Task requirements: Return the data below exactly, but only from the line containing "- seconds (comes" through the line containing "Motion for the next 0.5", with both of those lines included.

Dataset records:
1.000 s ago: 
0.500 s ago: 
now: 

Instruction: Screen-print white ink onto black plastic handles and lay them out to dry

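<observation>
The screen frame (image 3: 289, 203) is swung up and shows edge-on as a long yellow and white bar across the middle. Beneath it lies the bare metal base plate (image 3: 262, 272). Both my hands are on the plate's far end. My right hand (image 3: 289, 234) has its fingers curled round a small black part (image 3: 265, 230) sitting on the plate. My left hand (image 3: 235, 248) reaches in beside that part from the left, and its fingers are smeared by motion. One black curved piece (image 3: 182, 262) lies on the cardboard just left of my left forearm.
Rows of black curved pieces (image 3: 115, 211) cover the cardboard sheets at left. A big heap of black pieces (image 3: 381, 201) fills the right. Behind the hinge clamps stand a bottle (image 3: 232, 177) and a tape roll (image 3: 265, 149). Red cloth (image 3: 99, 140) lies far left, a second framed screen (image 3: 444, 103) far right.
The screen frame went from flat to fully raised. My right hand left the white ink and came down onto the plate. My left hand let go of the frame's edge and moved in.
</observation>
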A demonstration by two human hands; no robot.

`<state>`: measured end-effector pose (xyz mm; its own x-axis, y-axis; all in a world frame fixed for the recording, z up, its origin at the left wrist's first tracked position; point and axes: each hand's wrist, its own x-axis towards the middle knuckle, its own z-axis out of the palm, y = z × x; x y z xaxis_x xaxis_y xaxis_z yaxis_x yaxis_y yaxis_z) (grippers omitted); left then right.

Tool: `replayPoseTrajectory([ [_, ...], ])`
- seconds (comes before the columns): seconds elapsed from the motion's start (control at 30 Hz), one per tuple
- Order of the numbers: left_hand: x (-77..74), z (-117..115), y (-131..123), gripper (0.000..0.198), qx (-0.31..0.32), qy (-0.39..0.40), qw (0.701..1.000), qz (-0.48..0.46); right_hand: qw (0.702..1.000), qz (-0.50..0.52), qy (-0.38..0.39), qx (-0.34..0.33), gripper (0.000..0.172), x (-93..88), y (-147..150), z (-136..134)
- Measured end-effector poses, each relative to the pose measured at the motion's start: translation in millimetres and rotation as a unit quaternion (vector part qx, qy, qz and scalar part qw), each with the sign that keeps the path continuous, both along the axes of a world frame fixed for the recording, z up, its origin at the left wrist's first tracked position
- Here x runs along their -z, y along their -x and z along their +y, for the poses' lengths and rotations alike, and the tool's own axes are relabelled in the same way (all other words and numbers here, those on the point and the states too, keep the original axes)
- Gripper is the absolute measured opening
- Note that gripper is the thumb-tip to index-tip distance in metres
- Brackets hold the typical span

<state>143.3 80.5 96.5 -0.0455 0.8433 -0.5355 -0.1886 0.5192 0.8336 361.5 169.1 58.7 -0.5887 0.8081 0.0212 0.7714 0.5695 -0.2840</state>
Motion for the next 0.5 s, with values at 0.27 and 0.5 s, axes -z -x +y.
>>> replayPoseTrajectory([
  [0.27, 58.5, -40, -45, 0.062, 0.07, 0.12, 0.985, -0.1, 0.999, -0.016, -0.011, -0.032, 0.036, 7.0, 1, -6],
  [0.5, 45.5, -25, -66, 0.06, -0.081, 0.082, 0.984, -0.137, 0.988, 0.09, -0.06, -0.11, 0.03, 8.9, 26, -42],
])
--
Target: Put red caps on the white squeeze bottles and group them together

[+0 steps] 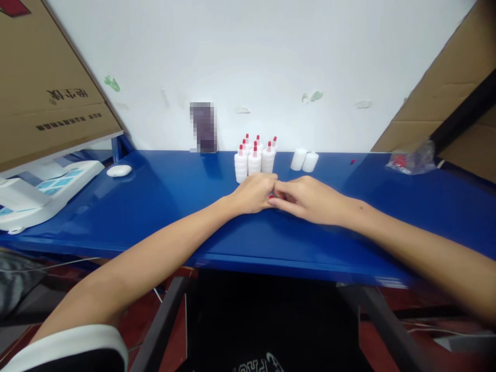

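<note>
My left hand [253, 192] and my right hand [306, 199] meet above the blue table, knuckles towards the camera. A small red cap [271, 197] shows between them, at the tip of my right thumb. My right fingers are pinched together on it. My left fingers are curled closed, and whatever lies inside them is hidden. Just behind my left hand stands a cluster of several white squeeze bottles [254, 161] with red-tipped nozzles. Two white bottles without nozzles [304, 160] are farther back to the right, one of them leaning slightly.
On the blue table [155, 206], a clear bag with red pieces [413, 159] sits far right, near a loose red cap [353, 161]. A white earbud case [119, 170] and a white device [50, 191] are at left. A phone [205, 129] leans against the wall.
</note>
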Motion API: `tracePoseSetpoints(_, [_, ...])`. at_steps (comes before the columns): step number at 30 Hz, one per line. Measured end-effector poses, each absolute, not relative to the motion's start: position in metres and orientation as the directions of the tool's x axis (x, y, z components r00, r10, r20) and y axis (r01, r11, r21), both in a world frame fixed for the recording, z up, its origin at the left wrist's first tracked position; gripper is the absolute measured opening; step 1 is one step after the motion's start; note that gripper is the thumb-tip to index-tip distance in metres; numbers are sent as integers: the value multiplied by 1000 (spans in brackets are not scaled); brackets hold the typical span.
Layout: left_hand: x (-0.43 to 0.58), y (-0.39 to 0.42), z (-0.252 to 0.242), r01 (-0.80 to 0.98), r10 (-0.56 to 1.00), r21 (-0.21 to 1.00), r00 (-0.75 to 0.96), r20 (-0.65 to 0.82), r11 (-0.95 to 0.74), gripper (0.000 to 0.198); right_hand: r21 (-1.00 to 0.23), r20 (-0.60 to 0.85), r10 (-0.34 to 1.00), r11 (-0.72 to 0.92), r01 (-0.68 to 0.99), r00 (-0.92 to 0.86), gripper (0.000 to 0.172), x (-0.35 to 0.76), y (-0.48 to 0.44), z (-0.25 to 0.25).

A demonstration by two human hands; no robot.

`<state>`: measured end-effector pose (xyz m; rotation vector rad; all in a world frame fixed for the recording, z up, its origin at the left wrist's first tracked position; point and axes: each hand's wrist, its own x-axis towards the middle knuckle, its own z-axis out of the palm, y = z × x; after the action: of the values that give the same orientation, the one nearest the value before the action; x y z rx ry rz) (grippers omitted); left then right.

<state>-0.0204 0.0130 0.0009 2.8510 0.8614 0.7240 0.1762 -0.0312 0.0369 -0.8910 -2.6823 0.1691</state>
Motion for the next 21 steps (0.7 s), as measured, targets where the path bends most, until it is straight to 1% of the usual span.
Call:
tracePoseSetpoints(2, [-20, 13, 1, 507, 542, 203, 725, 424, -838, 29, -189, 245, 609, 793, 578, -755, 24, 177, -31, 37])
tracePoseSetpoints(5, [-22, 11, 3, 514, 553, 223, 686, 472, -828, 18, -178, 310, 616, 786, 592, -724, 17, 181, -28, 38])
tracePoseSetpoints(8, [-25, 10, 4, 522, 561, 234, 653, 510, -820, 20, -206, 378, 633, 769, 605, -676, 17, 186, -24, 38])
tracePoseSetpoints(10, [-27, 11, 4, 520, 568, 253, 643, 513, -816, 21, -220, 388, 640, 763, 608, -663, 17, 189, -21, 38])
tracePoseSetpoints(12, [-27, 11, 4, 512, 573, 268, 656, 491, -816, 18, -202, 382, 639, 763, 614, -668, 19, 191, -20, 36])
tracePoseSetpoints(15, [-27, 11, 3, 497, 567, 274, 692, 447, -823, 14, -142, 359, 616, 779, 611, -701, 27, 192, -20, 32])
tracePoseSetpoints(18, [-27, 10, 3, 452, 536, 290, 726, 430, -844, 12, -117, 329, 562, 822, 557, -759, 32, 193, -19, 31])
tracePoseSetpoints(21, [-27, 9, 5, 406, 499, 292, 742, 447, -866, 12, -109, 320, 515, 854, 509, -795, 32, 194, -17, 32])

Worked solution:
- seconds (comes before the columns): seconds elapsed from the motion's start (control at 30 Hz), one per tuple
- Order of the numbers: left_hand: x (-77..74), z (-117..115), y (-131..123), gripper (0.000..0.198), qx (-0.31..0.32), qy (-0.39..0.40), qw (0.701..1.000), qz (-0.48..0.46); right_hand: qw (0.702..1.000), qz (-0.50..0.52), qy (-0.38..0.39), qx (-0.34..0.33), gripper (0.000..0.172), x (-93..88), y (-147..150), z (-136..134)
- Measured end-effector poses, each relative to the pose measured at the motion's start: translation in millimetres and rotation as a unit quaternion (vector part qx, qy, qz and scalar part qw), each with the sign that keeps the path continuous, both along the axes of a world frame fixed for the recording, z up, its origin at the left wrist's first tracked position
- Here x runs along their -z, y along their -x and z along their +y, for the poses' lengths and rotations alike, and the tool's own axes are relabelled in the same way (all other words and numbers here, those on the point and the states too, keep the original axes)
- Gripper is the absolute measured opening
- Note that gripper is the thumb-tip to index-tip distance in metres
- Brackets hold the typical span

<state>143.3 80.5 96.5 -0.0455 0.8433 -0.5355 -0.1886 0.5192 0.8336 361.5 169.1 58.7 -0.5887 0.8081 0.0212 0.7714 0.5695 -0.2840</state>
Motion for the next 0.5 s, with values at 0.27 and 0.5 s, axes -z -x +y.

Nothing further remains to be added to the answer.